## YOUR OBJECTIVE
Write the listing below out again exactly, dropping the images.
- Opening Delimiter -
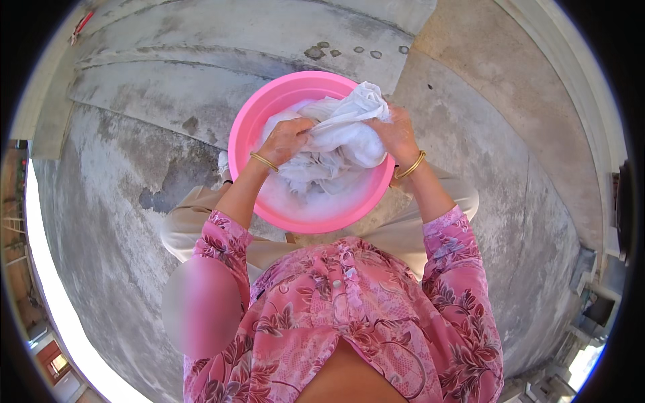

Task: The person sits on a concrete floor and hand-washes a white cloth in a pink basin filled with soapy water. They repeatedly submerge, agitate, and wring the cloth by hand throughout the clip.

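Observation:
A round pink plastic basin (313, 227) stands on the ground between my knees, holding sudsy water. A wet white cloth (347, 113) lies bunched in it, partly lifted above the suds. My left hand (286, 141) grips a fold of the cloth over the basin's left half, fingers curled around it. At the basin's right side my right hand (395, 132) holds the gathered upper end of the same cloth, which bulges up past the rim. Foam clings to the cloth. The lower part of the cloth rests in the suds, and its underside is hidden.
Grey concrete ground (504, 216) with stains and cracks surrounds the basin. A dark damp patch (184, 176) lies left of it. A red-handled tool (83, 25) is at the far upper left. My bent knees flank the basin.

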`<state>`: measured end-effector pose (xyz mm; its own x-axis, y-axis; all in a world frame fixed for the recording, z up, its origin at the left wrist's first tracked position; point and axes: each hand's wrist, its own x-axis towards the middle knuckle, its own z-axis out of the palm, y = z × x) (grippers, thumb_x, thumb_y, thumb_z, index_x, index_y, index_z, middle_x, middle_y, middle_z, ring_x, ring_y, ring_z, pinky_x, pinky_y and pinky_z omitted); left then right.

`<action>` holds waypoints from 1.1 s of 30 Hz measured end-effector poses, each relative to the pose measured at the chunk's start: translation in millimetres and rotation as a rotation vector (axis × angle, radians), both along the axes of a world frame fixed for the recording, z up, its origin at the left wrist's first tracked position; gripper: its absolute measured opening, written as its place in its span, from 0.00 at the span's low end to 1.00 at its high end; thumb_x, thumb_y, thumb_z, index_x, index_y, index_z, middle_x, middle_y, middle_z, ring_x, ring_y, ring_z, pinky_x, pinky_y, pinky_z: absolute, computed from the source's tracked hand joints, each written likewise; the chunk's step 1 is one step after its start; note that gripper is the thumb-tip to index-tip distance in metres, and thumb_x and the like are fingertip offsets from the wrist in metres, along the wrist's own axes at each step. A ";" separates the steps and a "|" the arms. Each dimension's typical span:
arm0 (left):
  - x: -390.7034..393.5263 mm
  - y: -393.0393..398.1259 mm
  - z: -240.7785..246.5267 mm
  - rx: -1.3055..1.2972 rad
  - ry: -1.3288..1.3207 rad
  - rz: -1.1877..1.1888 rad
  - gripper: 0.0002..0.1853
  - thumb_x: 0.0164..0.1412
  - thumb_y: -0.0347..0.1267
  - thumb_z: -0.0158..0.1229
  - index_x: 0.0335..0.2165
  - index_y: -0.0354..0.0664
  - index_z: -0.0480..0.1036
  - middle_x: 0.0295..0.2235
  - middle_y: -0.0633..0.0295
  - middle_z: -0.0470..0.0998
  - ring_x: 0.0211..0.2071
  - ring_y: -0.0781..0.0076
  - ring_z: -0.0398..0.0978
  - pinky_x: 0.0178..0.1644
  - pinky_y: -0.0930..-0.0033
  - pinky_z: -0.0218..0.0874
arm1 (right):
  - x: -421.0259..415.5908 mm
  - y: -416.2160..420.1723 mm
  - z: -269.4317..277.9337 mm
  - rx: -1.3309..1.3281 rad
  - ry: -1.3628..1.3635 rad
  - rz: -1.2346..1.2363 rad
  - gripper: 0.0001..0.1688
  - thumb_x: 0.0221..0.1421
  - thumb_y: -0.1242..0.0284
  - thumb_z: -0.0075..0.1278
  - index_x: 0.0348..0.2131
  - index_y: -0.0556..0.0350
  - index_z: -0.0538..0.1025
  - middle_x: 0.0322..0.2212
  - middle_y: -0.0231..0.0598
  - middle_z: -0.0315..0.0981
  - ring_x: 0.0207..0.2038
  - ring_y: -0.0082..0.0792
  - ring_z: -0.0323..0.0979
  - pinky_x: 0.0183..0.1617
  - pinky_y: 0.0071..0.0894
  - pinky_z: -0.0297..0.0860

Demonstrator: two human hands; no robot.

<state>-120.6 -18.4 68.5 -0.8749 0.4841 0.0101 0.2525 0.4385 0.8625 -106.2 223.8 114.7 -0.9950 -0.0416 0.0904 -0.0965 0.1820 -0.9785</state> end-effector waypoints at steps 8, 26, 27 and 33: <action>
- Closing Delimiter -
## EXPECTED OUTPUT
Task: The person sits on a concrete floor and hand-washes a white cloth in a pink basin filled with soapy water. They repeatedly submerge, agitate, and wring the cloth by hand throughout the clip.

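Observation:
A round pink plastic basin (313, 227) stands on the ground between my knees, holding sudsy water. A wet white cloth (347, 113) lies bunched in it, partly lifted above the suds. My left hand (286, 141) grips a fold of the cloth over the basin's left half, fingers curled around it. At the basin's right side my right hand (395, 132) holds the gathered upper end of the same cloth, which bulges up past the rim. Foam clings to the cloth. The lower part of the cloth rests in the suds, and its underside is hidden.
Grey concrete ground (504, 216) with stains and cracks surrounds the basin. A dark damp patch (184, 176) lies left of it. A red-handled tool (83, 25) is at the far upper left. My bent knees flank the basin.
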
`<state>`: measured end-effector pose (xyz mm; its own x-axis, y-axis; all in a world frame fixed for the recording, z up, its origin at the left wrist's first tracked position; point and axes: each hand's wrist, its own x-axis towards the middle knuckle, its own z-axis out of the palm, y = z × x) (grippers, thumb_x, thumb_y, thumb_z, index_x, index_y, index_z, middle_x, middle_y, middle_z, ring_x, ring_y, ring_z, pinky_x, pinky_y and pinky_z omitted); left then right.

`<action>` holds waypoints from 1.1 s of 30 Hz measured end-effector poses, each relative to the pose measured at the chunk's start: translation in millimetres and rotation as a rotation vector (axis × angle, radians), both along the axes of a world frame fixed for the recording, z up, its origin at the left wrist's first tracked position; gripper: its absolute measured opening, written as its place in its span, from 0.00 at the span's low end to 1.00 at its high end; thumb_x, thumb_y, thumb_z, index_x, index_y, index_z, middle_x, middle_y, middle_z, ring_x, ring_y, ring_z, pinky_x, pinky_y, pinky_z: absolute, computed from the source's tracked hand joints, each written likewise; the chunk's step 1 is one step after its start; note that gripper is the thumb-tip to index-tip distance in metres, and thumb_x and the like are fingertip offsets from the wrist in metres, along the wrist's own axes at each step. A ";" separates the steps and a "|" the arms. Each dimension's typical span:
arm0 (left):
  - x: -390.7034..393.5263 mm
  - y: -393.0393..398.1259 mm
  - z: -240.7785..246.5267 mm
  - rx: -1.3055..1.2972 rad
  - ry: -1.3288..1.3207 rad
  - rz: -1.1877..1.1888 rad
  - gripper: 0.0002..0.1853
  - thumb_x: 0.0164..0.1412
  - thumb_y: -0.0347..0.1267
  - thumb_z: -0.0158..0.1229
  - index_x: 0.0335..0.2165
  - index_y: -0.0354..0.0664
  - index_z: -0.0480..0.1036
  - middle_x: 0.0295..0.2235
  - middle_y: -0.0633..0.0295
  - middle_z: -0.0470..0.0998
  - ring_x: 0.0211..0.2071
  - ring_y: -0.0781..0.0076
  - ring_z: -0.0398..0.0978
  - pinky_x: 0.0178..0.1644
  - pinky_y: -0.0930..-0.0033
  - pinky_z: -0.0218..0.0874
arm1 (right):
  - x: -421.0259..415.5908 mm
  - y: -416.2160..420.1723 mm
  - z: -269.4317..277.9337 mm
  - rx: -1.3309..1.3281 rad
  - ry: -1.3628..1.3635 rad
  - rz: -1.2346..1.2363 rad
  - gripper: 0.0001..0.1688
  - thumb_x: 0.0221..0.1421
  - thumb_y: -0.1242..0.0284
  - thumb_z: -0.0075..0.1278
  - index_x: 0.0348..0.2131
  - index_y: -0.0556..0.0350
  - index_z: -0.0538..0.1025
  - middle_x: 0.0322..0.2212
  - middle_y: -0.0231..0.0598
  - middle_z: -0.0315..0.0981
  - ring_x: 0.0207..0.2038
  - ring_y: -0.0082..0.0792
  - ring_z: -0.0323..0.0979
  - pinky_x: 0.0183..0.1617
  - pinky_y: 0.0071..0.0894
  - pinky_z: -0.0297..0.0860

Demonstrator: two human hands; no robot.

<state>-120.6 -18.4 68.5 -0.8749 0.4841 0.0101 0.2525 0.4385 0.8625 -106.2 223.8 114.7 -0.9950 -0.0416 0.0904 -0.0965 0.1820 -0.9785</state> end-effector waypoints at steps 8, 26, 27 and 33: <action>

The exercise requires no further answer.